# Lavender air freshener



## Andy1972 (Jan 12, 2014)

My wife has decided she doesn’t like any of my ‘smell’ collection of bubblegum, cherry, apple, new car or honey bay rum.

She’s decided that she only want lavender air freshener &#55357;&#56848;

Anyone know any spray based lavender air fresheners? Found loads of hanging types but I want a liquid based spray one

( this is for her car, not mine. I’m like M&k new car at minute)


----------



## JayMac (Sep 4, 2016)

Check out TDG, I’m nearly sure they will do what ever fragrance you want!

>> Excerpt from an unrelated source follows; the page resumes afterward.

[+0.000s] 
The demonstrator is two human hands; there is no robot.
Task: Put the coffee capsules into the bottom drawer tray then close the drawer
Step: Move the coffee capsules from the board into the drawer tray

Sent from my iPhone using Tapatalk


----------



## Andy1972 (Jan 12, 2014)

Thanks, whose TDG?


----------



## JayMac (Sep 4, 2016)

http://www.tdgstore.co.uk/products?page=1

Sent from my iPhone using Tapatalk


----------



## Fairtony (Mar 12, 2018)

Lavender essential oil? Could even put it on the cabin filter for a nice subtle scent throughout. 


Sent from my iPhone using Tapatalk


----------



## Andy1972 (Jan 12, 2014)

Fairtony said:


> Lavender essential oil? Could even put it on the cabin filter for a nice subtle scent throughout.
> 
> Sent from my iPhone using Tapatalk


Thanks. I think it's going to be a case of making my own as no one seems to sell them. Plenty of bubblegum or cherry, no lavender


----------



## westerman (Oct 12, 2008)

Can't think how it might smell in the car but there's loads of potpourri type (little bags) dried lavender people use in drawers/ wardrobes etc. You could place a couple in the glove box and under the seat??

Harry


----------



## woodycivic (Jun 4, 2015)

Try this Andy.

http://www.detailingworld.co.uk/forum/showthread.php?t=406879

I've still got the tub in my car with a caramel scented wax in it. Everyday when i get into the car the lovely smell is there, especially fragrant on hot days today when the wax has visibly melted inside the hot cabin.

I'm sure you can get a lavender scented wax candle to use.


----------



## Andy1972 (Jan 12, 2014)

woodycivic said:


> Try this Andy.
> 
> http://www.detailingworld.co.uk/forum/showthread.php?t=406879
> 
> ...


thanks, i'll try that. Shes got a few lavender candles dotted around the house (shes obsessed).


----------



## \Rian (Aug 23, 2017)

Did you google it?

I did and found airwick lavender air freshener.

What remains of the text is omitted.